What the exercise asks: From the entries that follow, reproduce exactly and only the lines from the line with "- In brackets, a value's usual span" to the line with "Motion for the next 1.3", endpoints included.

Task material:
----
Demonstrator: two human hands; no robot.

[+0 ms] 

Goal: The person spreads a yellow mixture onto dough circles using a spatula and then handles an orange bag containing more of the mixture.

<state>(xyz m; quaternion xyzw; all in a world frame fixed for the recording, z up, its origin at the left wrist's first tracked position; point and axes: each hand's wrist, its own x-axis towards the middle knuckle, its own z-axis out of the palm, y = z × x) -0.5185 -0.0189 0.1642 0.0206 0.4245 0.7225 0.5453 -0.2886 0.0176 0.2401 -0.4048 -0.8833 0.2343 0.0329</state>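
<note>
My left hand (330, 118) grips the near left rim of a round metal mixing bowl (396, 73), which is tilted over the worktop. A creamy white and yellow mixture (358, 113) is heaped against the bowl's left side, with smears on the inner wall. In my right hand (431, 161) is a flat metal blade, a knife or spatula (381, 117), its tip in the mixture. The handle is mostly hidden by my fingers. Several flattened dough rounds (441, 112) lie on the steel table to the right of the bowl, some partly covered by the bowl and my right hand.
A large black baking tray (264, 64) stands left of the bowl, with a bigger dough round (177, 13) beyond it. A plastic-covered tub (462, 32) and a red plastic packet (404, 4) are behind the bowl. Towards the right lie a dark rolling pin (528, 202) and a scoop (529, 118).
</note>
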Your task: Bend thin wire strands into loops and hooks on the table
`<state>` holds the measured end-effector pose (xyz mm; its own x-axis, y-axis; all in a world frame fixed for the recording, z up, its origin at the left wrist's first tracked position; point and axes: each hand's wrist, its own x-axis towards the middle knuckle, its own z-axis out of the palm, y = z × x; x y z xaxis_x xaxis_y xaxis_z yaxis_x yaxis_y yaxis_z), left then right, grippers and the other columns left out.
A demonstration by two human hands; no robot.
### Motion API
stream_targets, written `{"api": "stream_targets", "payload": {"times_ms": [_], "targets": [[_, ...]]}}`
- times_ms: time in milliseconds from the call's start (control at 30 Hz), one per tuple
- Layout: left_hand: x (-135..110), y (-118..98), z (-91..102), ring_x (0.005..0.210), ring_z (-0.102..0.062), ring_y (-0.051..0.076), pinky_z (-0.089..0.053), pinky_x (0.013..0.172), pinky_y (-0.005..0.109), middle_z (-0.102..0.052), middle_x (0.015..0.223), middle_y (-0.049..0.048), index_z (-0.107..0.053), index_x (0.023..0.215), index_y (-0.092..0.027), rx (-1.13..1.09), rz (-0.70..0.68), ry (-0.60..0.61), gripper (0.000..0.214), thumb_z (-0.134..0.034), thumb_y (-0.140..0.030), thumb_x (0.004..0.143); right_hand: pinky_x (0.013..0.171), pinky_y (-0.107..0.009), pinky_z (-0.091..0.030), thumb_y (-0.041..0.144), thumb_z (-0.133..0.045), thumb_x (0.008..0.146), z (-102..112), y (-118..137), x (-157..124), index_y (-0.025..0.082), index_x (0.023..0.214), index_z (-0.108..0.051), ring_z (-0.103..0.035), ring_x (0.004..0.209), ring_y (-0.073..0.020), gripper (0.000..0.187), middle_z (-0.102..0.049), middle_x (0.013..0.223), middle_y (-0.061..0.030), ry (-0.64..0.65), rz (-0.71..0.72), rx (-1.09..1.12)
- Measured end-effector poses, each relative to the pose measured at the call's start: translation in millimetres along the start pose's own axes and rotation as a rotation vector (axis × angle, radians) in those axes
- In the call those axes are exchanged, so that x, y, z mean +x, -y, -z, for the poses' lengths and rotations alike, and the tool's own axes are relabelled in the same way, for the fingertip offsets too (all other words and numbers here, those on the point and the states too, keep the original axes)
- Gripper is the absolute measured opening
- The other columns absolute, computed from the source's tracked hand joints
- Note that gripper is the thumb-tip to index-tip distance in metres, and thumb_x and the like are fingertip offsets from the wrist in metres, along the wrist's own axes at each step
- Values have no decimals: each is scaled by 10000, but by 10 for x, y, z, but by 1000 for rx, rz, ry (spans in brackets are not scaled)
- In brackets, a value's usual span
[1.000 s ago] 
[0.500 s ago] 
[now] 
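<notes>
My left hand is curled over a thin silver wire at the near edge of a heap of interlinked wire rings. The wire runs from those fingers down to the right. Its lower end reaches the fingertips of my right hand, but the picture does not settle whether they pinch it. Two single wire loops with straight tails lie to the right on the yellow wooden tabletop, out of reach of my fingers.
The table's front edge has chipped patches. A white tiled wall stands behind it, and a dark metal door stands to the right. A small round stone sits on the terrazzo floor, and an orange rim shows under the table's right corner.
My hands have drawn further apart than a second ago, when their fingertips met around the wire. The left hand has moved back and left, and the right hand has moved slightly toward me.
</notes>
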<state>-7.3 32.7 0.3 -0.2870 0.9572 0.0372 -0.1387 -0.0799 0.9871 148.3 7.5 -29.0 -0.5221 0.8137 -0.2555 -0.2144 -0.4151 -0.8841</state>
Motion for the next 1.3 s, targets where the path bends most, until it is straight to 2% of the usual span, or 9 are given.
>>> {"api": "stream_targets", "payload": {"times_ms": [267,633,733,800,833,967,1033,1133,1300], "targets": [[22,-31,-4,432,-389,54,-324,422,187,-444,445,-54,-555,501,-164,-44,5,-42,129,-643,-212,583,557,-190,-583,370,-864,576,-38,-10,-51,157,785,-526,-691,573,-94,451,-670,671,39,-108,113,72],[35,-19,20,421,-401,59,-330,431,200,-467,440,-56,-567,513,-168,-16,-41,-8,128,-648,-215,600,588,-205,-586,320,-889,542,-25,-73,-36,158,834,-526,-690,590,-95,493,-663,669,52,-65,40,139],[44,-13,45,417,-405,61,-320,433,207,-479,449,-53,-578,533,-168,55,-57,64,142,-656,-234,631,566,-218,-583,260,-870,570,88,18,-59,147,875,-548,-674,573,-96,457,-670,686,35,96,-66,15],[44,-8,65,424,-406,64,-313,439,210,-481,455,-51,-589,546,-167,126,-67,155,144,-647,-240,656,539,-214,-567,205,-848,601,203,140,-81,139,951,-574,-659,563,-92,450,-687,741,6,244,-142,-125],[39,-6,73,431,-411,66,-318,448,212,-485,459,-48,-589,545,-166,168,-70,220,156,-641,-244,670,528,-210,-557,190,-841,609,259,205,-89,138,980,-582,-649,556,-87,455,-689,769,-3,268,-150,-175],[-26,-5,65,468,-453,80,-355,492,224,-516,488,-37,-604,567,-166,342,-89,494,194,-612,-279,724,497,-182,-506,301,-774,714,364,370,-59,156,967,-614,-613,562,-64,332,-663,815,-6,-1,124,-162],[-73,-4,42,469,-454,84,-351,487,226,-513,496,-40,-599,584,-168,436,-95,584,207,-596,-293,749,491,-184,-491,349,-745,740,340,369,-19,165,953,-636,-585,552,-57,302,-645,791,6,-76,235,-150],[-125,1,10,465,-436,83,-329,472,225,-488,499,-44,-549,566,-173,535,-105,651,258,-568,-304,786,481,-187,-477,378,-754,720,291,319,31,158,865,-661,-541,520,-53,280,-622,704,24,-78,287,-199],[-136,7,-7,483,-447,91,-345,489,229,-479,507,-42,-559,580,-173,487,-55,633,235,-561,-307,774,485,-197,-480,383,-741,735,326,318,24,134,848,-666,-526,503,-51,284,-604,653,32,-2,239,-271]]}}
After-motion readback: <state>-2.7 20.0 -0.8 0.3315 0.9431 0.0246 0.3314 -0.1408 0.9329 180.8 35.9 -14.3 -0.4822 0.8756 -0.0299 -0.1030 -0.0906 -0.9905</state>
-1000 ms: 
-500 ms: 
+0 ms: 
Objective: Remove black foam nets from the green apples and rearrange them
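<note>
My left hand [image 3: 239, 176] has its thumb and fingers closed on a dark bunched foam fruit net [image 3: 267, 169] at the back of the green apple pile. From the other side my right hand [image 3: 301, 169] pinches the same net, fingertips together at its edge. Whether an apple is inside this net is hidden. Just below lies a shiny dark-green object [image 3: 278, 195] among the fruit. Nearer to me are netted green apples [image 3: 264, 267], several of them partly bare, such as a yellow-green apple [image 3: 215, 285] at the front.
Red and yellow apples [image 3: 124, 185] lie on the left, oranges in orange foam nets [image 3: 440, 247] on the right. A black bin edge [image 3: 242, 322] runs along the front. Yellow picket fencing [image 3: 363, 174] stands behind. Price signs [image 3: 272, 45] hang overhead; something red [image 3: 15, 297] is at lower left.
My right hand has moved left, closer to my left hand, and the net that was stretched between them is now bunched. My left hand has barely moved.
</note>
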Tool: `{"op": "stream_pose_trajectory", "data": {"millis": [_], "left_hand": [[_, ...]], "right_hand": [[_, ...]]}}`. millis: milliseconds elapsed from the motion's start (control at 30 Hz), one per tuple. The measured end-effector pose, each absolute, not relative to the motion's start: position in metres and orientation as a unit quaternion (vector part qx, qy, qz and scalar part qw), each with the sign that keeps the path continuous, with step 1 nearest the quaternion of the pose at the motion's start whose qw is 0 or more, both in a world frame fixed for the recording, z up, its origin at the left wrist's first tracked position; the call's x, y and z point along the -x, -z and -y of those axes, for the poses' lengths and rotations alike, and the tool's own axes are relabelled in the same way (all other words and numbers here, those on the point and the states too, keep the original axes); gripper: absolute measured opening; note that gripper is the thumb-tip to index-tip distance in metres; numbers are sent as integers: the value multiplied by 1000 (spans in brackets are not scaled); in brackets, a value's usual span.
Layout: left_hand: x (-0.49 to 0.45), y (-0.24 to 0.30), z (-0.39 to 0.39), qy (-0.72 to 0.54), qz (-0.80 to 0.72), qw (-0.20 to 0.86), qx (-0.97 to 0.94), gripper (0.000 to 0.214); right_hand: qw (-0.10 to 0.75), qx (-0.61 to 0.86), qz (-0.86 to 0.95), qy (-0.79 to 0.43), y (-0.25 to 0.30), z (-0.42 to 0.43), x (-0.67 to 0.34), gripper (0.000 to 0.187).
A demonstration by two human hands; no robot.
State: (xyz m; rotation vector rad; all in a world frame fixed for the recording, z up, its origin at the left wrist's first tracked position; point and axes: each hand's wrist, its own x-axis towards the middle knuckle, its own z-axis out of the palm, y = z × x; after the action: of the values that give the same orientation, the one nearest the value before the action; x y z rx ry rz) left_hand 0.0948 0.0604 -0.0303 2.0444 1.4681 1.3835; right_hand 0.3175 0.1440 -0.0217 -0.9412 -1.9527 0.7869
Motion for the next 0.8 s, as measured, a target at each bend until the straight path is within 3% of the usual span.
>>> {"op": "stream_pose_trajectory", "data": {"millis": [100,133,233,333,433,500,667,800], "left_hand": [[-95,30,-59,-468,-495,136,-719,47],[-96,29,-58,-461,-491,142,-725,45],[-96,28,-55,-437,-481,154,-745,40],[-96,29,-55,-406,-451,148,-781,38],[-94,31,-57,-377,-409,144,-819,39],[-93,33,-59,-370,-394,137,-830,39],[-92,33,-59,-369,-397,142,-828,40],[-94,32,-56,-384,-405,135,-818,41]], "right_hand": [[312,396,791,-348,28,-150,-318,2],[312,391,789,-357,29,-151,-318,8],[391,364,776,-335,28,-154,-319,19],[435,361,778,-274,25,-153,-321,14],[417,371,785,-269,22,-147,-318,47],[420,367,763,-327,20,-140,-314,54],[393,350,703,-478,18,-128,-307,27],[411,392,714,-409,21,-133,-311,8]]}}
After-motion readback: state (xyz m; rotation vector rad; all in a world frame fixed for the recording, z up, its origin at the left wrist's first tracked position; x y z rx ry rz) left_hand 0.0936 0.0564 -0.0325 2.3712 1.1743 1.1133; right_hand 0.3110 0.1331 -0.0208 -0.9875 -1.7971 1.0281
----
Output for this exercise:
- In brackets, a value's usual span
[1.000 s ago] 
[0.500 s ago] 
[now] 
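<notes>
My left hand is curled over a thin silver wire at the near edge of a heap of interlinked wire rings. The wire runs from those fingers down to the right. Its lower end reaches the fingertips of my right hand, but the picture does not settle whether they pinch it. Two single wire loops with straight tails lie to the right on the yellow wooden tabletop, out of reach of my fingers.
The table's front edge has chipped patches. A white tiled wall stands behind it, and a dark metal door stands to the right. A small round stone sits on the terrazzo floor, and an orange rim shows under the table's right corner.
My hands have drawn further apart than a second ago, when their fingertips met around the wire. The left hand has moved back and left, and the right hand has moved slightly toward me.
</notes>
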<state>-7.3 32.7 0.3 -0.2870 0.9572 0.0372 -0.1387 -0.0799 0.9871 148.3 7.5 -29.0 -0.5221 0.8137 -0.2555 -0.2144 -0.4151 -0.8841</state>
Motion for the next 1.3 s, targets where the path bends most, until it is straight to 2% of the usual span, or 9 are given.

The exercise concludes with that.